VM lifecycle
Overview
A VM's lifecycle is the sequence of states it moves through from creation to deletion. After being created, a VM is repeatedly started and stopped during operation; once deleted, it is gone permanently.
State flow
Start: Idle → Allocating → Booting → Running
Stop: Running → Terminating → Idle
Delete: Idle → Deleted
What each state means, and billing
The VM billing below applies to on-demand and spot. Reserved instances are billed at the reserved rate for the contract duration, regardless of state.
| State | Meaning | VM billing |
|---|---|---|
| Idle | No active allocation; can be started | ✗ |
| Allocating | Just after start; reserving resources in the zone | ✗ |
| Booting | Resources reserved; bringing the VM up | ✗ |
| Running | Operating normally | ✓ |
| Terminating | Shutdown in progress | ✓ |
| Deleted | Permanently deleted | ✗ |
Stopping pauses only the VM's compute charges.

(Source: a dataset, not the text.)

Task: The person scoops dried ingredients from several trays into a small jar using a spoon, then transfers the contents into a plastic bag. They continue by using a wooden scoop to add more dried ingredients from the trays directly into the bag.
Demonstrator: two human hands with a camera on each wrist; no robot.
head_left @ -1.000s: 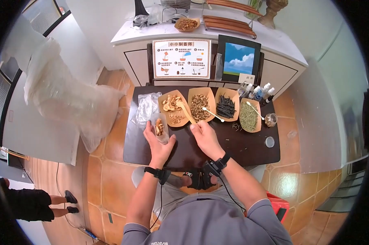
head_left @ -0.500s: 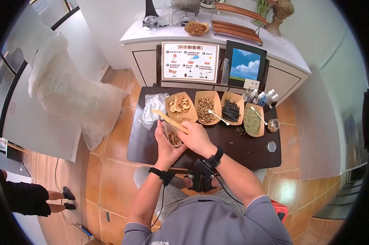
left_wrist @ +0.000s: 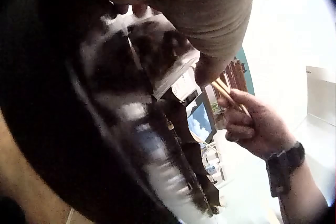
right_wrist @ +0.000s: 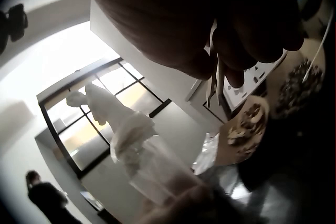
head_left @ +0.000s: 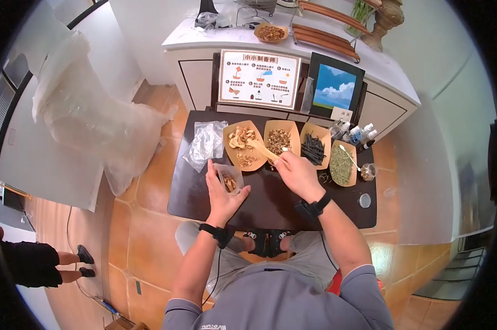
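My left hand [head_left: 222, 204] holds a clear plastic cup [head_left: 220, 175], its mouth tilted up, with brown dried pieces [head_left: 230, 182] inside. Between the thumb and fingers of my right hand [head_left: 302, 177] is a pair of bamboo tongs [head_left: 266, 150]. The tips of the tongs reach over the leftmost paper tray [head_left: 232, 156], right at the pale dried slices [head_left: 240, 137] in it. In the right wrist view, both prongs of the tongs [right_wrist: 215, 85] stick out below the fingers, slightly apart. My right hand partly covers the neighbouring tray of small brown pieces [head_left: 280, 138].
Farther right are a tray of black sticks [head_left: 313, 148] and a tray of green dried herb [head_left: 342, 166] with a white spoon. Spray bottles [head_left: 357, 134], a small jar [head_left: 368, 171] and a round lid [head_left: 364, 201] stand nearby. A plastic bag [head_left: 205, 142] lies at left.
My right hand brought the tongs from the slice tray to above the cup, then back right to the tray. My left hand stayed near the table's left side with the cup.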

Attached block storage and public IPs continue to be billed until you delete them.
VM state vs allocation state
Internally, a VM carries two states at once.
VM status
The state of the VM resource itself — whether it has an active allocation and whether it has been deleted.
| Value | Meaning |
|---|---|
idle | No active allocation |
allocated | Has an active allocation |
deleted | Permanently deleted |
idle / allocated only surface in a few screens (such as the eligibility check when attaching block storage, or the list of VMs that belong to a PFS). On most screens the portal shows the label derived from the allocation state below.
VM allocation status
The phases a single start request (allocation) moves through as it starts, runs, and ends. The state label you see in the portal is based on this value.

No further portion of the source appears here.